[PATCH] eal: add support for TRNG with Arm RNG feature

Mattias Rönnblom hofors at lysator.liu.se
Sat Jul 27 19:07:34 CEST 2024


On 2024-07-27 17:45, Wathsala Wathawana Vithanage wrote:
> Hi Mattias,
> 
>>> The primary goal of this patch is to provide a direct interface to HW,
>>> instead of letting kernel handle it. This is not an API just for Arm
>>> CPUs, as other vendors also have similar HW features. For instance,
>>> Intel and AMD has support for x86 RDRAND and RDSEED instructions, thus
>>> can easily implement this API.
>>>
>>
>> No DPDK library (or PMD) currently needs this functionality, and no
>> application, to my knowledge, has asked for this. If an app or a DPDK library
>> would require cryptographically secure random numbers, it would most likely
>> require it on all CPU/OS platforms (and with all DPDK -march flags).
>>
> 
> I'm sorry, I'm not following this. Are you saying
> 
> (a) adding a feature someone hasn't already asked for is impossible?
> 

No, not if you can explain why this feature will be useful. You guys 
made no such attempt.

> (b) it is impossible to add support for a feature that is only available in a few CPUs
> of an architecture family?
> 

Cryptographically secure random numbers are available on all CPUs, via 
the operating system. Arguably, such random numbers are more secure than 
anything that a machine instruction can offer.

If your patch are to have non-zero chance of being accepted, it should 
include a base implementation based on getrandom() (and the Windows 
equivalent), with the proper optimizations (e.g., batching entropy 
requests to the kernel on a per-lcore basis).

You would also need to provide a rationale why ARM CPU HW random numbers 
are better than what the kernel can offer. The only potential reason I 
can think of is performance, so you would need to quantify that in some way.

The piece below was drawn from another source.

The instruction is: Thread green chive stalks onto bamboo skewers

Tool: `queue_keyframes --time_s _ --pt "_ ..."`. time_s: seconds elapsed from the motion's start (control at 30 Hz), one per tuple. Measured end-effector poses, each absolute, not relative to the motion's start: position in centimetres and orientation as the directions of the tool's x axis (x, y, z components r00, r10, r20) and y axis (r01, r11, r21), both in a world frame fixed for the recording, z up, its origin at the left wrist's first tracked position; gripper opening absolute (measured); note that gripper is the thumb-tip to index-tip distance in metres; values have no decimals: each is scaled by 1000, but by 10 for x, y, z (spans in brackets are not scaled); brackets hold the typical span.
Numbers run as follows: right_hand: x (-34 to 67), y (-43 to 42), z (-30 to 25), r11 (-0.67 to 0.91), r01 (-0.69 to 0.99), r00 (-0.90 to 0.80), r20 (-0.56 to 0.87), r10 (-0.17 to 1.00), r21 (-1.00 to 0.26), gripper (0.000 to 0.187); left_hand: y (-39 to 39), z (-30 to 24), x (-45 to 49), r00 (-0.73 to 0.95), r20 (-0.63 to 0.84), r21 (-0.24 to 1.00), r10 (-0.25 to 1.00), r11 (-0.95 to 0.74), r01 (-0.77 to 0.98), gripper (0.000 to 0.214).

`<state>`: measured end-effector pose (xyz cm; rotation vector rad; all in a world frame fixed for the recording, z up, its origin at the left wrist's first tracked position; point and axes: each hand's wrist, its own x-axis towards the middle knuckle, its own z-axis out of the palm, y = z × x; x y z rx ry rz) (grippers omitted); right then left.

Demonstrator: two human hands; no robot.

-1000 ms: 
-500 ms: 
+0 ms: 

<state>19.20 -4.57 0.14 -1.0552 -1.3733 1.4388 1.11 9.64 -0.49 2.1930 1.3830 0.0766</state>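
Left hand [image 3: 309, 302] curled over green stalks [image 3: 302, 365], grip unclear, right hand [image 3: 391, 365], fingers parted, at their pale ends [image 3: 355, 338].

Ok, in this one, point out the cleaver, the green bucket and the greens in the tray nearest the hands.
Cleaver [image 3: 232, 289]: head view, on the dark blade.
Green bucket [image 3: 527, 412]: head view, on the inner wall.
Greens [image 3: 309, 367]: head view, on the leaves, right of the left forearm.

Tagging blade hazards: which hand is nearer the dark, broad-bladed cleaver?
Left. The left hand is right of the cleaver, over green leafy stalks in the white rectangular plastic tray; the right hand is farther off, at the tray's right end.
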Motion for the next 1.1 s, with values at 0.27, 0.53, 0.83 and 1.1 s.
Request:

In addition, reliance on CPU CSRNG would need to be a build-time option, 
and disabled by default.

Plus, what I've mentioned several times, give a rationale why DPDK 
should have this functionality.

>> RDRAND is only available on certain x86_64 CPUs, and is incredibly slow
>> - slower than getting entropy via the kernel, even with non-vDSO syscalls.
>>
>> Agner Fog lists the RDRAND latency as ~3700 cc for Zen 2. Later generations of
>> both AMD and Intel CPUs have much shorter latencies, but a reciprocal
>> throughput so low that one have to wait thousands of clock cycles before
>> issuing another RDRAND, or risk stalling the core.
>>
>> My Raptor Lake seems to require ~1000 cc retire RDRAND, which is ~11x
>> slower than getting entropy (in bulk) via getentropy().
>>
>> What is the latency for the ARM equivalent? Does it also have a reciprocal
>> throughput issue?
>>
> 
> Agree, from the numbers you are showing, it looks like they are all slow and
> unsuitable for the data plane. But aren't there multi-plane DPDK applications
> with control-plane threads that can benefit from a CSRNG, albeit slow?